12. Uit het voorgaande volgt dat niet is komen vast te staan dat sprake is van een gebrek als bedoeld in art. 7:204 lid 2 BW. De vordering van [appellant] is reeds daarom niet toewijsbaar. De incidentele grief slaagt en er bestaat geen belang bij bespreking van de overige grieven.
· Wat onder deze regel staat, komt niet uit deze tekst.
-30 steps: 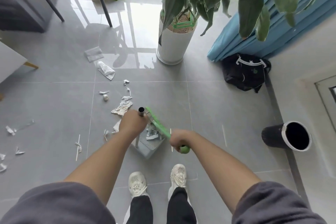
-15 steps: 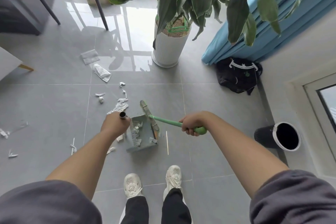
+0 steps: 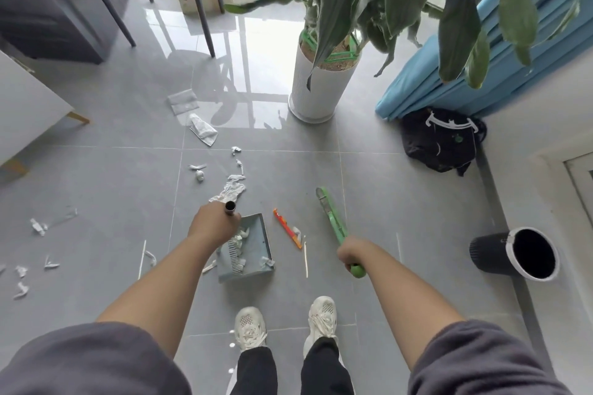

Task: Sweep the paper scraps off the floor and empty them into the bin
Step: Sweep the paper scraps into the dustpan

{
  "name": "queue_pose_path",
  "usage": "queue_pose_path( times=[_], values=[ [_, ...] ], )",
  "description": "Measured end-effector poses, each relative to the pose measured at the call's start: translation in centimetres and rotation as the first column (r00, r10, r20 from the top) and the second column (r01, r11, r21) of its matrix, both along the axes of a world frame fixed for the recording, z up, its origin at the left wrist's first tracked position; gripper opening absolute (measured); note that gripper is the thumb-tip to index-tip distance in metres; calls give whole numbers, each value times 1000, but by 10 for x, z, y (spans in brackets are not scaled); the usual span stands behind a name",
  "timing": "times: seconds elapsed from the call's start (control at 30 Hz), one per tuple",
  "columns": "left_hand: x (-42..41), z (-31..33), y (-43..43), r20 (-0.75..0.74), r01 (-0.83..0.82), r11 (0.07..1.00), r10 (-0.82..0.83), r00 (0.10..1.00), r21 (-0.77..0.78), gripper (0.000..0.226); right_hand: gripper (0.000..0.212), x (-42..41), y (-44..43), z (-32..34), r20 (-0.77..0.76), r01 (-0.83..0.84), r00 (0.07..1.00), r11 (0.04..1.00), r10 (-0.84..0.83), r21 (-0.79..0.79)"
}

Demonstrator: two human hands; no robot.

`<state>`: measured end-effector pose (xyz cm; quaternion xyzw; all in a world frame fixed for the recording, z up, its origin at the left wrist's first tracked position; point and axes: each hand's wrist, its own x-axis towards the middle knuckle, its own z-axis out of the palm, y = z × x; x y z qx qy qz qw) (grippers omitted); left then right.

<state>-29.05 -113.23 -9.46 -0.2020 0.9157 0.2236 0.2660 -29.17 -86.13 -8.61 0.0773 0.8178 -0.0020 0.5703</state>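
Currently, I note left hand (image 3: 211,226) wrapped round dustpan (image 3: 256,234) handle | right hand (image 3: 351,255) grips green broom (image 3: 332,218) | paper scraps (image 3: 231,190) on floor (image 3: 96,186), nine to twelve o'clock of dustpan | bin (image 3: 487,252) at three o'clock.

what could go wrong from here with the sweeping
1. The dustpan, held by the left hand, carries loose scraps; tilting it on the way to the bin at the right could spill them.
2. Scraps ahead and more at far left lie unswept; emptying now may leave them.
3. The brush in the right hand is apart from the dustpan, near an orange strip it might flick away.
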Motion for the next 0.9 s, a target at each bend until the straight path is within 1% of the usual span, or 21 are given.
queue_pose_path(
  times=[0.07,0.13,0.23,0.3,0.33,0.4,0.43,0.47,0.5,0.53,0.57,0.63,0.77,0.9],
  values=[
    [3,-5,-1,-4,-42,999,43,999,25,33,31,11,-10,-10,19,23,1000,1000,-23,-3],
    [4,-7,0,-12,-82,995,82,997,49,34,34,20,-25,-16,55,13,998,999,-11,-33],
    [6,-11,3,-10,-114,989,116,993,96,33,28,23,-52,-14,72,-71,994,993,78,-98],
    [8,-14,6,3,-119,985,119,993,125,32,20,21,-63,-13,91,-59,993,988,73,-145],
    [8,-14,8,11,-118,984,118,993,130,33,15,18,-65,-13,100,0,995,984,18,-178],
    [8,-13,9,15,-113,985,112,994,128,33,13,8,-60,-9,177,227,965,951,-191,-209],
    [7,-12,8,15,-121,984,120,993,130,33,18,2,-54,-3,231,333,929,925,-288,-185],
    [6,-10,6,10,-135,982,135,991,135,32,30,-4,-47,4,274,413,890,898,-364,-151],
    [5,-9,4,3,-149,979,150,989,143,31,44,-10,-38,12,305,462,860,878,-409,-127],
    [4,-8,2,-6,-154,977,156,988,149,30,52,-15,-29,20,330,491,840,862,-431,-123],
    [2,-8,0,-13,-151,977,155,988,151,30,56,-20,-19,29,347,501,831,855,-434,-130],
    [0,-6,-1,-20,-148,978,152,988,148,31,58,-29,-4,43,330,484,846,862,-418,-148],
    [-3,-3,-6,-45,-178,973,186,982,146,32,60,-37,11,40,240,509,850,848,-469,-146],
    [-14,-1,-12,-74,-213,971,222,972,111,29,48,-45,11,14,97,532,846,841,-524,-98]
  ],
)
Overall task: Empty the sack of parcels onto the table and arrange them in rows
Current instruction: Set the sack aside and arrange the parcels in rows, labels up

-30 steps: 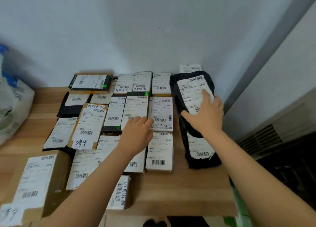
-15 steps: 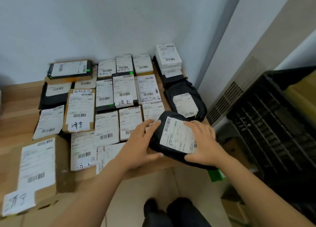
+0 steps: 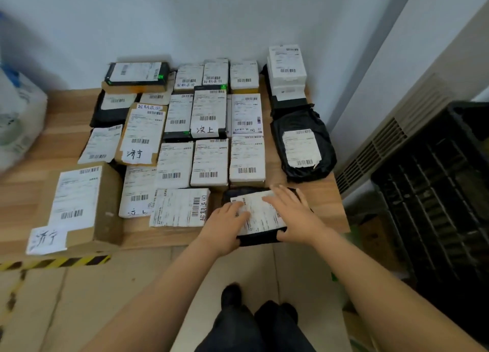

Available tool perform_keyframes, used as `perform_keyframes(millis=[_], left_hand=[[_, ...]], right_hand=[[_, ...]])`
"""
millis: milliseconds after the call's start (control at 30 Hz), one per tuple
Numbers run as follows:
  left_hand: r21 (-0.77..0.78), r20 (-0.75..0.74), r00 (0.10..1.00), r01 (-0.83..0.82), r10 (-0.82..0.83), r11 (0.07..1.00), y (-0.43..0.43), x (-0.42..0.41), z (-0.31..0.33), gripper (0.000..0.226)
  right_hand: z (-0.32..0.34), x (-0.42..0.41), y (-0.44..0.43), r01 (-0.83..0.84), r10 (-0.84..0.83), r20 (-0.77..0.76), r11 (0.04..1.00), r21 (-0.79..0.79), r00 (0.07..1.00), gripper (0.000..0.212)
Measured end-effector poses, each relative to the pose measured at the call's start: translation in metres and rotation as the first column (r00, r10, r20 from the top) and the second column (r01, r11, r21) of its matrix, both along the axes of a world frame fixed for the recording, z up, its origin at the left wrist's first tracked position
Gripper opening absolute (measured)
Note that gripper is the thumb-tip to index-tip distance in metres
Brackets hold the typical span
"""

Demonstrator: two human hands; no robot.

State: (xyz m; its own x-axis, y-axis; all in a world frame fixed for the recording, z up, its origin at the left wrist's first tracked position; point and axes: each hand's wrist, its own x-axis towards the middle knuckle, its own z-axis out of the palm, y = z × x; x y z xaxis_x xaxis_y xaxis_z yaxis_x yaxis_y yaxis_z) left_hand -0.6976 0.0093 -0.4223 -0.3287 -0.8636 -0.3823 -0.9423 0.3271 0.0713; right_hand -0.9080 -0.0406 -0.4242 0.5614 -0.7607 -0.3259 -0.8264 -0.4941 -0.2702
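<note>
One parcel in hand: black bag parcel [image 3: 260,216] with a white label, lying flat at the front of the table [image 3: 326,206], label up.
Position: front row, just right of the sideways white parcel [image 3: 180,207] and just in front of the white box [image 3: 247,161]; its near side sits at, or slightly over, the table's front edge.
Change: one second ago this bag lies in the right-hand column under the right hand alone; half a second ago both hands hold it tilted at the near edge; now it is down and level.
Left hand [image 3: 225,226]: on the label's left part, fingers [image 3: 236,208] close together and nearly straight, pressing, not wrapped round.
Right hand [image 3: 293,214]: palm down on the right part, fingers [image 3: 283,195] spread and straight, thumb along the near side.
Right column: other black bag [image 3: 301,146] now lies uncovered, with stacked white boxes [image 3: 287,68] behind it.
Meaning for task: judged as squaring up, front row extended by one; release seems next.
Risk: bag is soft, could slip off the edge if left overhanging.
Surroundings: large cardboard box [image 3: 79,203] front left; sack [image 3: 18,118] at far left, blurred; black crate [image 3: 436,192] to the right.
</note>
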Motion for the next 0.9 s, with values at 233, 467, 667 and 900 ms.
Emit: perform_keyframes(millis=[233,467,667,900], left_hand=[[-0.062,0.108,0.974,-0.193,0.199,0.979,0.013,-0.016,-0.006,0.064],[-0.156,0.083,0.988,-0.112,0.126,0.981,-0.002,-0.019,0.017,0.055],[-0.402,-0.09,0.993,-0.104,0.073,0.91,-0.051,-0.012,0.039,0.028],[-0.56,-0.209,0.977,-0.154,0.041,0.814,-0.169,0.019,0.061,0.025]], right_hand=[[-0.015,-0.007,0.019,0.252,-0.261,0.074,0.96,0.119,0.962,0.06],[0.009,-0.006,-0.008,0.04,-0.037,0.041,0.997,-0.061,0.998,0.038],[0.038,-0.004,-0.056,0.074,-0.053,0.091,0.967,-0.245,0.994,0.009],[0.064,0.021,-0.169,0.344,-0.308,0.157,0.872,-0.349,0.938,0.021]])
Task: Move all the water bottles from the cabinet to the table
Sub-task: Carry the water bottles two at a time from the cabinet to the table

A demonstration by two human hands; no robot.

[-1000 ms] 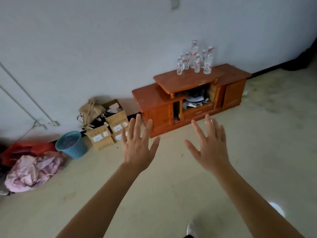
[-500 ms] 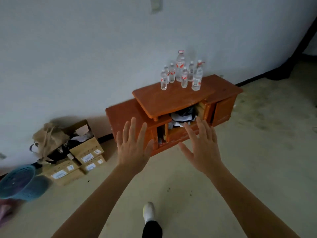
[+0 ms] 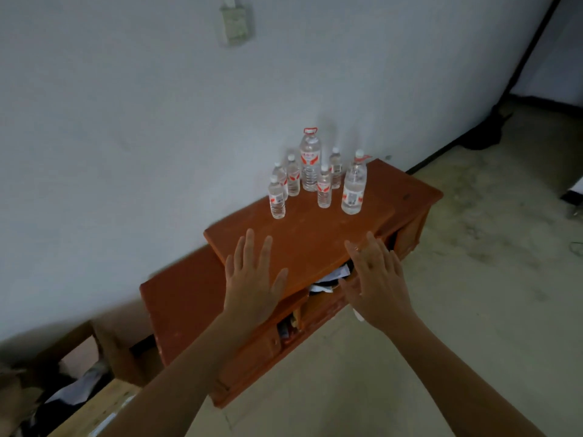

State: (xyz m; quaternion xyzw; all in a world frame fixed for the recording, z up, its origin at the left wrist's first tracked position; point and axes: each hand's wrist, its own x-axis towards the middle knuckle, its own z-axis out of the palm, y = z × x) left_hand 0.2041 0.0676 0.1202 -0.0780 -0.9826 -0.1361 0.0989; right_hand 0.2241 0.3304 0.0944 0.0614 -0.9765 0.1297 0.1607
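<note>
Several clear water bottles with red-and-white labels stand in a cluster at the back of a low orange-brown wooden cabinet [image 3: 315, 241], against the white wall. The tallest bottle [image 3: 309, 160] has a red carry handle; a wide bottle [image 3: 354, 184] stands at the right front, a small one [image 3: 277, 198] at the left front and another small one [image 3: 324, 188] in the middle. My left hand [image 3: 252, 282] and my right hand [image 3: 375, 279] are both stretched out, palms down and fingers spread, over the cabinet's front edge, short of the bottles. Neither hand holds anything.
Papers and dark items fill the cabinet's open shelf [image 3: 328, 279]. Open cardboard boxes [image 3: 91, 389] sit on the floor at lower left. A wall socket [image 3: 235, 22] is high on the wall. Bare concrete floor [image 3: 473, 279] stretches to the right, with a dark object [image 3: 487, 134] in the far corner.
The view has closed in on the cabinet, which now fills the middle. Both open hands have gone from in front of the cabinet to over its top edge; the blue basket has left the view.
</note>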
13. De slotsom is dat het bestreden vonnis moet worden bekrachtigd. Het in hoger beroep meer of anders gevorderde zal worden afgewezen. [appellant] zal als de grotendeels in het ongelijk gestelde partij in zowel het principaal als in het incidenteel appel in de proceskosten, waaronder begrepen de nakosten, worden veroordeeld, met rente zoals gevorderd.